Saturday, June 01, 2013

So that's why they are taking time...

We have yet to peek further into the profiling output; it's overdue.

The "cost center" tells you the total time used in particular functions, and that helps find slow functions--but while that's a sufficient condition for being a cost center, it's not a necessary condition. It may just be a function that someone's calling a lot.

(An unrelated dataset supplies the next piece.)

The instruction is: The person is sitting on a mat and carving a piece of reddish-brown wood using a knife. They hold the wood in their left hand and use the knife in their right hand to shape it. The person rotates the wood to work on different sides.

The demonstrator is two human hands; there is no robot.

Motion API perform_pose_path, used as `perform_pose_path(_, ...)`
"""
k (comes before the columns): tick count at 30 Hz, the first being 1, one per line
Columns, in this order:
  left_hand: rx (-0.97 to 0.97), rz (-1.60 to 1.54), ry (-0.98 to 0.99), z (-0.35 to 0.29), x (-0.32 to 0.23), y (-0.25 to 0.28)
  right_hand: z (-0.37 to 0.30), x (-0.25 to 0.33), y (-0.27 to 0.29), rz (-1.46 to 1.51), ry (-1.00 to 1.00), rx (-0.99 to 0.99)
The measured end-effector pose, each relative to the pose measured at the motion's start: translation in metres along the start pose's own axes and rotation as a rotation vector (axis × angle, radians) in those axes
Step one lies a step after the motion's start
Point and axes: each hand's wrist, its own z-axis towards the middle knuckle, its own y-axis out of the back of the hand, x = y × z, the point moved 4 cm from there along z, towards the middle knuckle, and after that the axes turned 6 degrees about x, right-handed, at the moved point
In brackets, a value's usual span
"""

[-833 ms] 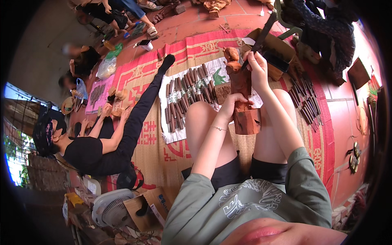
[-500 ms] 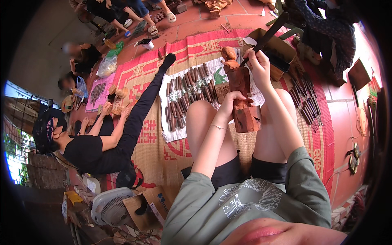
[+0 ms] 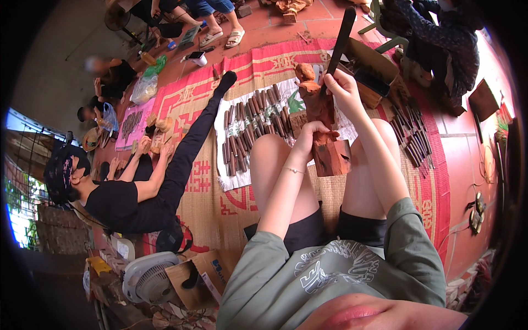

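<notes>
Between my knees a reddish-brown carved wooden figure stands on a squared base with a dark notch. My left hand is closed around its lower part, just above the base. Closed near the figure's rounded top is my right hand, gripping a long dark paddle-shaped tool that points up and away from me. The tool's lower end meets the figure's upper part; whether it touches there I cannot tell. A wooden block sits behind the figure, partly hidden.
Several dark-handled carving tools lie on a white cloth at left; more tools lie at right. A cardboard box stands beyond my right hand. Someone in black works at left, a leg stretched across the mat. A fan stands lower left.
My right hand has swung the dark tool from a rightward slant to nearly upright. The figure has shifted slightly, still in my left hand. At the far side, a person's sandalled feet have moved.
</notes>
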Motion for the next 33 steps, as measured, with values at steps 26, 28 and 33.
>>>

Perhaps that's the case with tenToThe. The call tree shows calls in context, and when we look at it we see the following (edited slightly due to line length):

     noTwos                       Main 184          43    0.8    2.0    31.9   28.6
      tenToThe                    Main 229          21    0.0    0.0     0.0    0.0
      noTwos.base                 Main 186          42    0.0    0.0    31.2   26.6
       justOnes                   Main 187          42    8.8   13.3    31.2   26.6
        justOnes.pair             Main 195       85582    7.3    6.4    17.3    6.4
         tenToThe                 Main 196      171164   10.0    0.0    10.0    0.0
        justOnes.shell            Main 191          42    0.0    0.0     0.0    0.0
         tenToThe                 Main 192          42    0.0    0.0     0.0    0.0
        justOnes.halfN            Main 190          42    0.0    0.0     0.0    0.0
        justOnes.innards          Main 188          42    0.4    1.0     5.0    7.0
         choices                  Main 189       60804    4.6    5.9     4.6    5.9
      noTwos.halfN                Main 185          42    0.0    0.0     0.0    0.0


pair is the hot spot for tenToThe calls. Let's see what we can do about pair.

Originally:

justOnes :: Int -> Int -> [Integer]

justOnes n o =
    let halfN = n `div` 2
        shell = tenToThe (n - 1) + 1
        innards = concat [(halfN - 1) `choices` k | k <- [0..o]]
        pair i = tenToThe i + tenToThe (n - (i + 1))
    in [shell + sum (map pair c) | c <- innards]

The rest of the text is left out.